Do you believe in God?

No

Do you believe in evolution?

Yes

Do you believe global warming exists?

Yes

Is it caused mostly by human actions?

Yes

Should we have strict gun control?

Yes

Should Darren Wilson have been prosecuted for killing Mike Brown?

Yes

Do you believe in LGBT rights?

Yes

Do you believe in a woman's right to choose an abortion?

Yes
 
Do you belief in capital punishment?

No


 

There you have it! Everything you need in order to judge my entire being, if internet comment sections and TV pundits are to be believed. Hell, you probably don't even need all of that information because according to statistics, most of you stopped reading after my very first answer. The rest of you angrily closed the browser window after my Mike Brown response.

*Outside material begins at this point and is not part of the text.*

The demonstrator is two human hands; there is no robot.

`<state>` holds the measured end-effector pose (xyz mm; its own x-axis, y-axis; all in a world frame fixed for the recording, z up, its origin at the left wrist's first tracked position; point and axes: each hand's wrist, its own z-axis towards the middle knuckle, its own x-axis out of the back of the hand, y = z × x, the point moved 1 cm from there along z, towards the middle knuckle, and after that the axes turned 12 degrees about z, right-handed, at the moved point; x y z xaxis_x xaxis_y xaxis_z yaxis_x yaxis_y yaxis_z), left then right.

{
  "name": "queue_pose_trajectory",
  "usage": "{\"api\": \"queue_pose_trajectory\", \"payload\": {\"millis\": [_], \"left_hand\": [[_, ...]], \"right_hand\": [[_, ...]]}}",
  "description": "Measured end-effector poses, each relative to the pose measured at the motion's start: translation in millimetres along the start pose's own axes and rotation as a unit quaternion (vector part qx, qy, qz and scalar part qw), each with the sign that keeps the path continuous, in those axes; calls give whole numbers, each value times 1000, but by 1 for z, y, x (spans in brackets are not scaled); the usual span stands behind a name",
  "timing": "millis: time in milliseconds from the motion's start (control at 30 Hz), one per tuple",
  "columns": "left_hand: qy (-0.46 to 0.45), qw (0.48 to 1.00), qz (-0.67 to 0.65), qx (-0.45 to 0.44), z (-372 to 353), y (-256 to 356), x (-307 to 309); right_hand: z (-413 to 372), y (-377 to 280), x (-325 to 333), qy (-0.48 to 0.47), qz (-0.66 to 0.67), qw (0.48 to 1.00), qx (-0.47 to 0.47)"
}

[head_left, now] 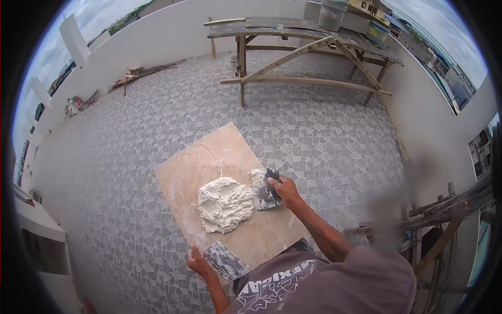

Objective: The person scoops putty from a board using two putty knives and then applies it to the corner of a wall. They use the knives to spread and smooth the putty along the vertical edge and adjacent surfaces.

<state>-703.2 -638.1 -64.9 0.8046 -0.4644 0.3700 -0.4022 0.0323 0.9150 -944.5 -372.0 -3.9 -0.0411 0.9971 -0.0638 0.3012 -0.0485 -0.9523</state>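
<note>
A heap of off-white putty (pixel 225 204) lies on a square beige tile (pixel 196 159) in front of my body. My right hand (pixel 283 190) grips a putty knife (pixel 265 188) with a dark, smeared blade. Its left edge carries putty and touches the right side of the heap. At the tile's near left edge, my left hand (pixel 199 261) is closed around the end of a second putty-smeared scraper (pixel 226 259). That scraper lies along the tile's near edge, partly over it. Whether the left fingers also support the tile from below is hidden.
A wooden trestle table (pixel 293 31) stands ahead, bearing a bucket (pixel 332 14) and a greenish container (pixel 376 32). Wood scraps (pixel 138 75) lie by the far white wall (pixel 157 34). Rough timbers (pixel 444 214) stand at right. Patterned grey tiles cover the floor (pixel 125 172).
</note>
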Motion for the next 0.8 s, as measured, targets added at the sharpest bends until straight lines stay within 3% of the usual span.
{"api": "queue_pose_trajectory", "payload": {"millis": [100, 200, 333, 467, 533, 600, 633, 667, 800], "left_hand": [[15, 999, 24, -14, 87, -6, -3], [22, 999, 24, -22, 171, -5, -42], [42, 999, 8, -25, 265, 0, -96], [63, 998, -17, -26, 403, 15, -151], [82, 997, 1, -10, 445, 36, -157], [94, 995, -16, 14, 485, 71, -183], [98, 994, -36, 26, 503, 91, -194], [94, 992, -76, 34, 522, 49, -169], [111, 986, -117, 38, 613, 68, -223]], "right_hand": [[55, 28, -53, -31, 67, 997, 1], [112, 21, -110, 4, 104, 995, -1], [212, 23, -169, -18, 132, 991, -8], [353, 14, -272, -25, 131, 990, 41], [404, 12, -305, -61, 70, 996, 10], [464, -22, -343, -86, 14, 996, 4], [473, -53, -371, -75, 53, 996, 12], [452, -28, -409, -82, 44, 995, 45], [557, -33, -474, -96, 30, 993, 54]]}}
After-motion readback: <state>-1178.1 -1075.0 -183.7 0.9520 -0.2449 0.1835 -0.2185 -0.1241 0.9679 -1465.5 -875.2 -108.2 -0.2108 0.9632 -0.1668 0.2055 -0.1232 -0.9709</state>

And I can't say I blame you because I'd probably do the exact same thing if the roles and responses were reversed. There are certain perspectives or stances on issues that make me harshly judge a person based completely off that one stance. Creationist? I know everything I ever need to know about you. Think that social security should be privatized? Clearly not someone to be taken seriously on anything. Fan of Iggy Azalea's music? I have no time or respect for you.

But these attributes or characteristics, like all of the statements I made above, don't comprehensively define us as individuals. Not even close. We all know that stereotyping is wrong, but we still make highly biased and presumptuous judgments about people based on small aspects of their character. Only real assholes judge somebody based on race, gender, or sexual orientation anymore, but we don't hesitate to label someone a Libtard or Gun-nut if they have a varying opinion on public policy. We never stop to think about how insane it is to define someone based on their viewpoint of a single topic, or even a few topics. Clearly, if they are being purposefully and personally offensive, that's a different story, but if they simply don't see something exactly the way you see it, that doesn't make them a bad person.

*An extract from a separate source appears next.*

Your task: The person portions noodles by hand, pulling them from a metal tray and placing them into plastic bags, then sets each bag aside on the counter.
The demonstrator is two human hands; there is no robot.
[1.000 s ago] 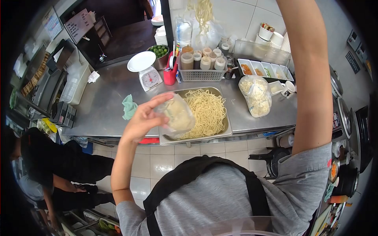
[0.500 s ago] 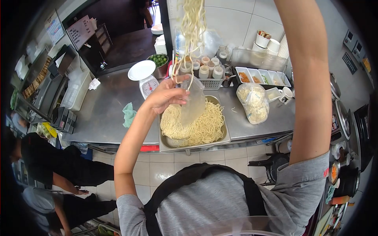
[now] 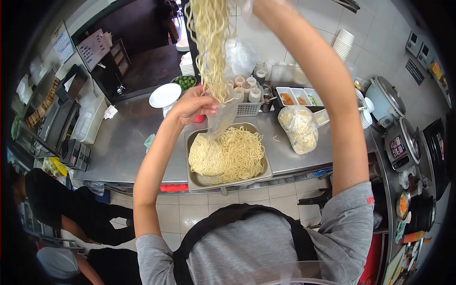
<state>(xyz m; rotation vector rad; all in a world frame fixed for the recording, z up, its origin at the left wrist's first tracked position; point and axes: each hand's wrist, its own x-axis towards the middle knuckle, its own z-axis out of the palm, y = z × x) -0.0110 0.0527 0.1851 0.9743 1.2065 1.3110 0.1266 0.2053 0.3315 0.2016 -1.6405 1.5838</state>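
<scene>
My left hand (image 3: pixel 194 105) pinches the rim of a clear plastic bag (image 3: pixel 222 118) above the tray. A long bundle of noodles (image 3: pixel 211 42) hangs from the top edge of the view, its lower end at the bag's mouth. My right arm reaches up to the top; only part of my right hand (image 3: pixel 246 6) shows there, blurred and cut off, beside the upper noodles. Below the bag, a metal tray (image 3: pixel 228 186) holds a heap of loose noodles (image 3: pixel 242 154) and a paler mound on its left side.
Right of the tray lies a filled plastic bag (image 3: pixel 299 129). Behind are sauce bottles (image 3: pixel 247 90), a topping container (image 3: pixel 301 97) and a scale with a white plate (image 3: pixel 165 95). Limes (image 3: pixel 185 82) sit in a bowl. Two people stand at lower left. A rice cooker (image 3: pixel 403 142) is at right.
The noodle bundle has come lower and looks thicker, its ends now at the bag's mouth. My right arm has swung left across the top. The view has shifted slightly.
</scene>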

It doesn't make them ignorant, either. People equate "differing opinion" with "lack of intellect." Belief has nothing to do with intelligence. I don't believe in God but that doesn't make me mentally superior to those who do (contrary to what many atheists will have you believe). I'm pro choice but I don't question the intelligence of everyone who isn't. They just have a different opinion. People always assume they know more about a topic and those who disagree will change their mind if they just listened to you and watched this one video on youtube that explains it all.

You can point out facts all day but not all beliefs are based on facts alone. You can't argue facts on topics like religion or abortion because they are very personal issues. Of course, there are some issues where facts should play a big role in forming an opinion, yet even then it's no use: when people's strongest convictions are contradicted with overwhelming factual evidence, people become firmer in their beliefs. In these cases, it's hard not to question a person's intelligence and simply yell in their faces. Anti-vaccine people, for example. However, even though they have an idiotic, dangerous stance, they're position comes from a place of love for their children (usually). With a topic like that, the goal of any debate should be to inform and change the person's mind, so patience and understanding of their position is vital. You can't get angry and start yelling at them just because they are putting their children and the community and society as a whole at risk you goddamned mor--sorry. I'm fine. It's fine.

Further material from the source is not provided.